Since becoming a mother she had discovered an ability to multitask in her sleep. Her first acquaintance with this ability was when she had fallen asleep while her husband David had been watching football. Her dream had incorporated the sounds of the game coming from the television. That evening, during her nap, she had led the Steelers to victory over the Eagles twenty one to seven. Marcia found the experience quite pleasing. It was an exciting diversion from which she awoke rested. This strange skill had assisted her while her son grew up. She was able to nap while still keeping an ear on her child’s activities. She could sing with purple dinosaurs or adventure with Hobbits while her mother’s mind would let her know if her son was getting into trouble. As a mother, Marcia had learned to tell the difference between the sound of her son getting a cup of water and the sound of the top cabinet in the kitchen being carefully opened while sleeping. The top cabinet that held the chocolate chips she used in baking cookies. Her boy was clever and tried a number of times to gain access to the chocolaty treasure when he thought she was asleep. While taking a restful nap she could sleep through unimportant phone calls on the answering machine but bolt up with full awareness if the voice on the machine was family. Marcia was a mother and mothers could do that sort of thing.
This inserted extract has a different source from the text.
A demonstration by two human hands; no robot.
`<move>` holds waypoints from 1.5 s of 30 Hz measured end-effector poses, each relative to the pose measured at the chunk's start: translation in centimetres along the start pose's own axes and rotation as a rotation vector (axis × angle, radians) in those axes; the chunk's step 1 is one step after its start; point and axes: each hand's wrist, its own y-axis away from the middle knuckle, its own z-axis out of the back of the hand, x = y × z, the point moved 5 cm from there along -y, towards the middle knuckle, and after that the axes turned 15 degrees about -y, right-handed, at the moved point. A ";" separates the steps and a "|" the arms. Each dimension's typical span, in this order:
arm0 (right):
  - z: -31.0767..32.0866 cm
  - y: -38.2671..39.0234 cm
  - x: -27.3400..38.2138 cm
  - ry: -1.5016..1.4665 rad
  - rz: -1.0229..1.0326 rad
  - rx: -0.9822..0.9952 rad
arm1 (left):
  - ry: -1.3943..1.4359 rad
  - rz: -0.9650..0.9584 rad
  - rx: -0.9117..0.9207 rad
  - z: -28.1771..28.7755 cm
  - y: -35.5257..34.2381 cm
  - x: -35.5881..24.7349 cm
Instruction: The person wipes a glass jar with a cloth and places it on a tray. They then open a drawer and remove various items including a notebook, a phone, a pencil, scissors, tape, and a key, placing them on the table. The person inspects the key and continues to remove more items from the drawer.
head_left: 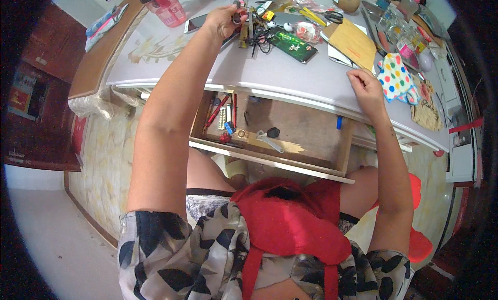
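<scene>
My left hand reaches to the far side of the table, its fingers closed around a small dark thing whose kind I cannot make out. Beside it lie a tangle of black cable, a green packet and a white phone-like slab. My right hand hovers by the table's front edge, fingers curled together with nothing visible in them. Closest to it are a yellow envelope on some white paper and a polka-dot cloth. Below both arms, a wooden drawer stands pulled out.
Inside the drawer are red pens, a blue clip-like piece and a white-handled tool. Black-handled scissors lie at the back. A pink cup stands far left; glass jars crowd the far right.
</scene>
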 end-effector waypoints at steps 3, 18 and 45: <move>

She lay peaceful with her back to her husband in the warm tent. The familiar reassurance of her home brought pillow cuddled below her cheek. Her mind transitioned into the waking world ever so slowly, to the sounds of birds and a gentle lake shore. Her bladder was full. She tried to ignore her need to relieve herself yet the sound of the lake with its soft waves would not let her. She had remembered that David had been up and down during the night, clumsily exiting the tent in the dark to pee. That will teach him to drink so much beer, she thought smiling. This morning Marcia found herself a little envious that men could just pee wherever they wished. She would have to walk over to the main office to find a suitable restroom, David and her son could just use a tree. It just isn’t fair.
Her husband was restless. She became aware that he was rocking back and forth. His body leaning towards hers, touching her back with a broken rhythm. Still half asleep, she opened her drowsy eyes and tried to discover through her senses what David was doing. She heard a wet sound followed by a slight groan. Her eyes widened at the thought; is he masturbating? She suppressed a slight giggle while her expression scrunched up as if she had just bitten into a lemon. Oh that is funny, she thought. He was feeling frisky last night but Marcia did not want to make love with her young son sleeping in the car so close by. She had agreed to let the boy sleep on his own but was sure he would get scared and return to their tent. Marcia did not want to be caught in the throws of passion. She had pretended to be too tired for her husband. I guess I could join in, she thought. Her mother’s ear would warn her if her son got out of the car. She loved her husband and in the soft warm confines of their tent she would be happy to lend the old pervert a hand, as it were.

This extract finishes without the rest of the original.